Not exactly the scientific method, but open your ears, sports fans, and you'll hear a deafening silence when it comes to the potential loss of that late-January Clippers-Bucks matchup, along with a slew of other early-season tilts. Meanwhile, local sports media currently catering to fans in full-on Browns and Buckeyes panic mode cannot be bothered to talk about the NBA these days outside the odd LeBron sighting at a Cleveland-area high school football game.
Has the NBA fallen that far from the sightlines of the everyday fan, even after an exciting, ratings-busting NBA Finals that saw the association's most despised team lose in such sweetly satisfying fashion? How has this lockout become the Oates of the professional sports labor dispute landscape? Where's the trollish anger that Internet chat boards thrive upon?
The current apathy is not new to the NBA. Attendance was down in 2009-2010 and dropped slightly again last season. The league has several other factors going against it during this time of the year, including pro and college football and the start of the MLB playoffs. However, even in normal years there's really never much hoopla surrounding the opening of NBA training camp, as it lacks the first-crocus caché of MLB spring training and the big-ticket vibe of NFL summer camps.
From where I stand, the NBA also has a serious image problem, a growing "have" and "have-not" dichotomy similar to that of MLB. Look at the Eastern Conference and tell me how many teams have a whisper of a chance outside of Boston, Chicago and Miami. The West holds a bit more promise with small market hellcat Oklahoma City, but there are already rumblings on whether the Thunder will be able to keep their core together.
Perhaps the larger image issue is the buddy system the average fan perceives forming among the league's top players. For every Nowitski and Durant, there are less loyal stars wanting to "me too" Miami's 2010 off-season template. Joe Sports Guy will hear scuttlebutt about franchise guys like Chris Paul and Dwight Howard leaving for glittering fun-time cities, and instead of staying glued to his TV screen to watch these super-teams, he will simply stop caring.
Even before the current labor trouble, there have been plenty of people who have turned away from the interminable slog that is the NBA regular season. The thought of a strike-shortened year is meaningless when so many fans don't start paying attention to the NBA until after the Super Bowl, if then.

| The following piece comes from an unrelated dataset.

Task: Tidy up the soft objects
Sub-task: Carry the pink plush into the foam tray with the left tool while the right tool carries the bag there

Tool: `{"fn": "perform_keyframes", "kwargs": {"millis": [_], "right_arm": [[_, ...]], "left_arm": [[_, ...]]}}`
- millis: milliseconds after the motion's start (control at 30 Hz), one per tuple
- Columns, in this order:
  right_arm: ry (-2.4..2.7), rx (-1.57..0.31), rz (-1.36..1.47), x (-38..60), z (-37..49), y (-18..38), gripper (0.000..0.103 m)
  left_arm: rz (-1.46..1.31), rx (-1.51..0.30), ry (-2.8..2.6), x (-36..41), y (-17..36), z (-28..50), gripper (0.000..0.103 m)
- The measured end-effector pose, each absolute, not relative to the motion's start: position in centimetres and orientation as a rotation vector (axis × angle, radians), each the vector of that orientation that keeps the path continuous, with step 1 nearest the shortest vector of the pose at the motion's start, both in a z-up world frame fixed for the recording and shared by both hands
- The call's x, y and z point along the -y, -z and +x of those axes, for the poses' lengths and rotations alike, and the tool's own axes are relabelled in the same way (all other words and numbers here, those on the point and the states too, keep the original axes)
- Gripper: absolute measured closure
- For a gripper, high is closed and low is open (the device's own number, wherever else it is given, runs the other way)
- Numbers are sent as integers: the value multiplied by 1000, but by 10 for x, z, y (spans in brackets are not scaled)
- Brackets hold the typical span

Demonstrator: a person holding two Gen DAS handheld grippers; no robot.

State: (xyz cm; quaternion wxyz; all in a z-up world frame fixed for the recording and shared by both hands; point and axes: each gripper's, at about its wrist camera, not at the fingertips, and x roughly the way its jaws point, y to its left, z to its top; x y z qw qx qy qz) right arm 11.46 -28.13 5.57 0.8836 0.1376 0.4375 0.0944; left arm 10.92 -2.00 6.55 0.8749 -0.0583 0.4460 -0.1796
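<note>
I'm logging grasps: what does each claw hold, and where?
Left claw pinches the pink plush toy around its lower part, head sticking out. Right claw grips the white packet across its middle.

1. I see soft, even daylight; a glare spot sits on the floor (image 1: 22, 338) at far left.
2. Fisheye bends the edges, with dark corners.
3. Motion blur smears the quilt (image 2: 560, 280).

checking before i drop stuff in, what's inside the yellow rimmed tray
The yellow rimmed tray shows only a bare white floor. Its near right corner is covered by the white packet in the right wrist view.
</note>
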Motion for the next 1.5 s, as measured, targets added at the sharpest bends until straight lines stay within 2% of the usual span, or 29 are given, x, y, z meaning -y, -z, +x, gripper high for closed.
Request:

I don't care much about the NBA myself these days outside the Cavaliers embarking upon their first real season of rebuilding. I want to watch Kyrie Irving and find out why the Cavs took Tristan Thompson with the fourth overall pick. But the prospect of a long-haul retooling in a competitively unbalanced league doesn't have me checking ESPN's crawl to see if players and owners have reached an agreement.
If the lack of overall chatter is any indication, then this kind of indifference is spreading in NBA cities throughout the country. Even when the current strike inevitably ends, that's a problem the league is going to have to confront.